On Wed, Sep 03, 2008 at 11:33:51AM -0400, Eduardo Valentin wrote:
> > @@ -159,7 +159,7 @@ static struct omap_mcbsp_platform_data
> > omap730_mcbsp_pdata[] = {
> > #ifdef CONFIG_ARCH_OMAP15XX
> > static struct omap_mcbsp_platform_data omap15xx_mcbsp_pdata[] = {
> > {
> > - .virt_base = OMAP1510_MCBSP1_BASE,
> > + .virt_base = OMAP1510_MCBSP1_BASE, /* FIXME: virtual
> > or physical */
> AFAIK, OMAP1510_MCBSP1_BASE is physical. So, I'd say:
> + .virt_base = IO_ADDRESS(OMAP1510_MCBSP1_BASE),
>
> Because, plat-omap/mcbsp.c expect .virt_base to be a virtual address.
And today, the story is completely different, having looked through more
of the code and some documentation.
- OMAPxxxx_MCBSPx_BASE are all physical addresses. Fine.
- physical addresses > 0xfffb0000 are subject to an offset (IO_OFFSET)
but others for the DSP located and DSP shared peripherals aren't.

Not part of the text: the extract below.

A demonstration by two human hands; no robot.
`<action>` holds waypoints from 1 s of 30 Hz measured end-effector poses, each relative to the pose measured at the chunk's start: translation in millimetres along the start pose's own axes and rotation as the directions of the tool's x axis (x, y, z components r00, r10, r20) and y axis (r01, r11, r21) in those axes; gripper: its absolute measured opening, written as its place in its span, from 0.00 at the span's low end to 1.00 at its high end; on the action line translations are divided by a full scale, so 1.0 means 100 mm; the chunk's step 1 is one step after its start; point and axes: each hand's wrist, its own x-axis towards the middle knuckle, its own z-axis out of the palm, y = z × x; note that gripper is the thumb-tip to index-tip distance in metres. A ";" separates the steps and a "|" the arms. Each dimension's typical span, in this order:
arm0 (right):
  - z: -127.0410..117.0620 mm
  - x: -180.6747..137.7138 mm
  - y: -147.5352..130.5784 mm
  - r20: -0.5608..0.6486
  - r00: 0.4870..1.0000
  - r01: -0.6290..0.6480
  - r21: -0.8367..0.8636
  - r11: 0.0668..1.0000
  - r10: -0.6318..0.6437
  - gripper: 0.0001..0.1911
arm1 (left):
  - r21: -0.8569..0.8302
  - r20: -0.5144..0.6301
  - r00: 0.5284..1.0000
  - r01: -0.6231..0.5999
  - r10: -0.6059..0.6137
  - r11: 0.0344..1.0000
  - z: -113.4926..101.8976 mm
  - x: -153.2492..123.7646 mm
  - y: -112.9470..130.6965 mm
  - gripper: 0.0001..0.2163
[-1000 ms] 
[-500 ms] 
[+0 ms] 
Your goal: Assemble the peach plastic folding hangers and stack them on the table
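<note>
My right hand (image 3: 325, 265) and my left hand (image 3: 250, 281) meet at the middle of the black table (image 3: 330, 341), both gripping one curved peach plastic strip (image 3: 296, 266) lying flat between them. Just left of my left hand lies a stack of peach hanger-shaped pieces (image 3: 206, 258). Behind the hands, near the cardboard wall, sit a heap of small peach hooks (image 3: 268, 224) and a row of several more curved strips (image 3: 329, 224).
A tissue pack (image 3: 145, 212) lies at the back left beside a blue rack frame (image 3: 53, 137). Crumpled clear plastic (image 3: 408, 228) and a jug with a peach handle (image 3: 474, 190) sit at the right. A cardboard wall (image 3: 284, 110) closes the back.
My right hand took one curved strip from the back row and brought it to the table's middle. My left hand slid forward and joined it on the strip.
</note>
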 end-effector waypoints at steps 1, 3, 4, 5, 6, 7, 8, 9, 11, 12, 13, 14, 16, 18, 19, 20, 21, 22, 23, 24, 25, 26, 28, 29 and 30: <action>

So, applying the IO_OFFSET via IO_ADDRESS() or io_p2v() to all addresses
breaks. Meaning it's completely random whether something should be put
through IO_ADDRESS() and similar.
This isn't obvious. It isn't readable. It isn't maintainable. It doesn't
lend itself to compile time checking.